= Robert Gordon (writer and filmmaker) =

American writer and filmmaker

Robert Gordon is an American writer and filmmaker from Memphis, Tennessee. His work has focused on the American south—its music, art, and politics—to create an insider's portrait of his home, both nuanced and ribald.

== Films ==
Robert Gordon's first film, All Day and All Night: Memories From Beale Street Musicians, was a 30-minute documentary shot on 16mm. Produced by the Center for Southern Folklore, the film featured musicians such as B.B. King, Booker T. Laury, Rufus Thomas, and Evelyn Young. The film showed at MOMA's New Directors/New Films Festival in 1990.

Gordon is also the writer and associate producer of The Road To Memphis, a Richard Pearce film that documented the career of musician B.B. King. The Road To Memphis was featured in Martin Scorsese's 2003 documentary series The Blues.

In 2005, Gordon produced and directed the acclaimed Stranded in Canton, a black-and-white counterculture immersion filmed by photographer William Eggleston in 1975. Stranded in Canton heavily features Memphis rock and roll outlaw Jerry McGill, who recorded at Sun Records for a short period in the late 1950s. Gordon produced the follow-up Very Extremely Dangerous, a 2012 film documenting the turbulent life of McGill. The film saw its regional premiere at Indie Memphis Film Festival, where it won the Special Jury Prize for Documentary Feature.

His more traditional documentaries include Muddy Waters: Can’t Be Satisfied (which aired on PBS’s American Masters) and the PBS Great Performances special, Respect Yourself: The Stax Records Story. Other titles include Johnny Cash’s America (A&E) and Shakespeare Was A Big George Jones Fan, a documentary about Jack Clement. His work has been broadcast on PBS, A&E, and numerous international networks, and has been exhibited nationally and internationally at prominent museums (The Whitney, MOMA, LACMA, SFMOMA, Haus der Kunst).

In 2014, Gordon produced Big Star: Live in Memphis, the only known professionally filmed concert of the Memphis band. The film documented Big Star's performance at the New Daisy Theatre in Memphis on October 29, 1994.
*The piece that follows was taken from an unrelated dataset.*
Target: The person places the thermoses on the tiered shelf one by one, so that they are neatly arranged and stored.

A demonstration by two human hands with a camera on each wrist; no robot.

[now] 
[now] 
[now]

Most recently, Gordon directed and produced Best of Enemies, a behind-the-scenes account of the explosive 1968 televised debates between the liberal Gore Vidal and the conservative William F. Buckley Jr. Co-directed with Morgan Neville, Best of Enemies premiered at Sundance, where it sold to Magnolia Pictures and enjoyed a successful theatrical run. It was shortlisted for the 2016 Academy Awards, won the Int’l Documentary Association’s Best Documentary Award, and is nominated for Best Doc at the Independent Spirit Awards. Remake rights have been purchased by Aaron Sorkin.

== Books ==
Gordon's first book, It Came From Memphis, "is a penetrating, bare knuckles portrait of a strange town in a fertile time, and the impact it had on American music." Gordon's research "careens through the 1950s, '60s, and '70s, riding shotgun with the weirdoes, winos, and midget wrestlers responsible for rock and roll."

In 2003, Gordon wrote the definitive biography of Muddy Waters, the award-winning Can’t Be Satisfied: The Life and Times of Muddy Waters.

In 2005, Gordon and Bruce Nemerov co-edited Lost Delta Found: Rediscovering the Fisk University-Library of Congress Coahoma County Study, 1941-1942. With Lost Delta Found, Publishers Weekly stated that "Gordon and Nemerov have rescued from oblivion an important study of black life in rural Mississippi."

Gordon has also written two books about Elvis Presley in cooperation with the singer's Graceland estate: Elvis: The King on the Road and The Elvis Treasures.

Gordon's latest book, Respect Yourself: Stax Records and the Soul Explosion sets the story of America's premier soul music company against Memphis's history of racism and segregation. The book has gone into four hardback printings and received accolades from the Wall Street Journal, the New York Times, and Rolling Stone. Neil Spencer of the Guardian noted Gordon's ability to "[write] with infectious brio and devotion, drawing on a mass of interviews for what is an engrossing, sometimes salutary narrative."

== Awards and nominations ==

| Work | Award | Result |
|---|---|---|
| Al Green Anthology (box set) | 1997 Grammy Award | Nominated |
| The Road To Memphis (Martin Scorsese Presents the Blues: A Musical Journey) | 2003 Grammy Award | Nominated |
| Muddy Waters: Can't Be Satisfied | 2004 Grammy Award | Nominated |
| Respect Yourself: The Stax Records Story | 2009 Grammy Award | Nominated |
| Johnny Cash's America | 2010 Grammy Award | Nominated |
| Keep an Eye on the Sky | 2011 Grammy Award | Won |

== Music videos ==
Gordon has directed a number of music videos for artists including Cat Power, Tav Falco's Panther Burns, Flat Duo Jets, Big Ass Truck, and Mojo Nixon.